Last 4 digits of SSN as encryption password for tax returns or financial documents? Completely unsafe.

Does your accountant, financial advisor, or bank encrypt your tax return or other financial document with the “last four digits of your SSN”? Many professionals do so with great intentions of protecting their client’s information. So far in the first few months 2016 we’ve seen every accountant and several bank send we’ve dealt with send information encrypted with the last four of the social security number – or request that you send it to them with it encrypted with the last four of your SSN. However, it is not providing any security if

someone has the document.

Accountants and other professionals are doing this so that if someone intercepts emailed documents between their computer and your computer the documents are password protected. The problem is that this provides essentially no protection. There are only 10000 combinations between 0000 and 9999 and there is nothing stopping someone from trying all 10000 and trying them quickly. For example, a low end computer from 2014 or 2015 can run through all 10000 possible combinations in just a few seconds.
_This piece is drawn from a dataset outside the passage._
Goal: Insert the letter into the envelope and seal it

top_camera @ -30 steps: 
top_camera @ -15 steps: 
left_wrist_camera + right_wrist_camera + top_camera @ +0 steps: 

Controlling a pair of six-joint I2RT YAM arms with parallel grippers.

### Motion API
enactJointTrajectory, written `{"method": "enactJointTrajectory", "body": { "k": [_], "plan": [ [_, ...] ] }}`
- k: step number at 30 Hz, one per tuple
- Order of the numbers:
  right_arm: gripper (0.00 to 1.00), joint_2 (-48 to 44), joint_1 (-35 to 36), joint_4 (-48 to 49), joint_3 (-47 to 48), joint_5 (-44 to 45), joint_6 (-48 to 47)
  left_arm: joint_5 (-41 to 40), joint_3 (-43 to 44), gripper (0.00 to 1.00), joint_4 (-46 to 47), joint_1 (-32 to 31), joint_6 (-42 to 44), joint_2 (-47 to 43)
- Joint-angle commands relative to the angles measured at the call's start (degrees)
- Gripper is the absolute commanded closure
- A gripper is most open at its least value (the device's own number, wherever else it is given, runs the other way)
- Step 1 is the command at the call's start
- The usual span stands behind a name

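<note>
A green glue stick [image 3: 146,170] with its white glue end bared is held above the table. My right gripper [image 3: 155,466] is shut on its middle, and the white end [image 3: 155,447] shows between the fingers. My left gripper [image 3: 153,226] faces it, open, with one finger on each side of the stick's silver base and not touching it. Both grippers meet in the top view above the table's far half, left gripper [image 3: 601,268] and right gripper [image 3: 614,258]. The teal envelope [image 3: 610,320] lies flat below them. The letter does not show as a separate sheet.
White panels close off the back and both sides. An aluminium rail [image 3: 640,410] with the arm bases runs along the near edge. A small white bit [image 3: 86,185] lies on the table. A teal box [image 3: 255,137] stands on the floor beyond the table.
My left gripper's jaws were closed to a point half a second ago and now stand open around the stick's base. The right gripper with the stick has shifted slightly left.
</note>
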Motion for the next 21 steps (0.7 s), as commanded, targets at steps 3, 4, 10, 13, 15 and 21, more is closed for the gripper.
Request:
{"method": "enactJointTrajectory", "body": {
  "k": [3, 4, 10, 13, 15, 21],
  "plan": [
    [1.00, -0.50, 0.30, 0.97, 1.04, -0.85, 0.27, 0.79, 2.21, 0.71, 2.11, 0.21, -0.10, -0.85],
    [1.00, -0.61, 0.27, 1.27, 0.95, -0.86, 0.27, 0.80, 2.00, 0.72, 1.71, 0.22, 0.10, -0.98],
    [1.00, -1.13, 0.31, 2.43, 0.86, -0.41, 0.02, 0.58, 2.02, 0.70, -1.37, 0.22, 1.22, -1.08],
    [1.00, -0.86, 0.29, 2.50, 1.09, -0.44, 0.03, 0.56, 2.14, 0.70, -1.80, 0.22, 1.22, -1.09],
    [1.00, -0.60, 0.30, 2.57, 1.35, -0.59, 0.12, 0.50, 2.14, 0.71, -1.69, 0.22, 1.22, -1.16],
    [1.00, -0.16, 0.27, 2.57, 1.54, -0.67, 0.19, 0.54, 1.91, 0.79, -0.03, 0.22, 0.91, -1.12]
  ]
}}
In short, using a 4 digit password doesn’t do anything to protect the data and is essentially just security theater once your document has been obtained.

The real question is whether or not someone can obtain a copy of the document. If both your email providers (e.g. gmail.com, yahoo.com, live.com etc.) are using an encrypted connection (a SSL/TLS layer) then it is more difficult for someone to intercept the documents and a 4 digit password will do little to more to protect them.

If a professional wishes to use a password, a password should be exchanged by phone prior to sending them over the phone, by mail, or some other method.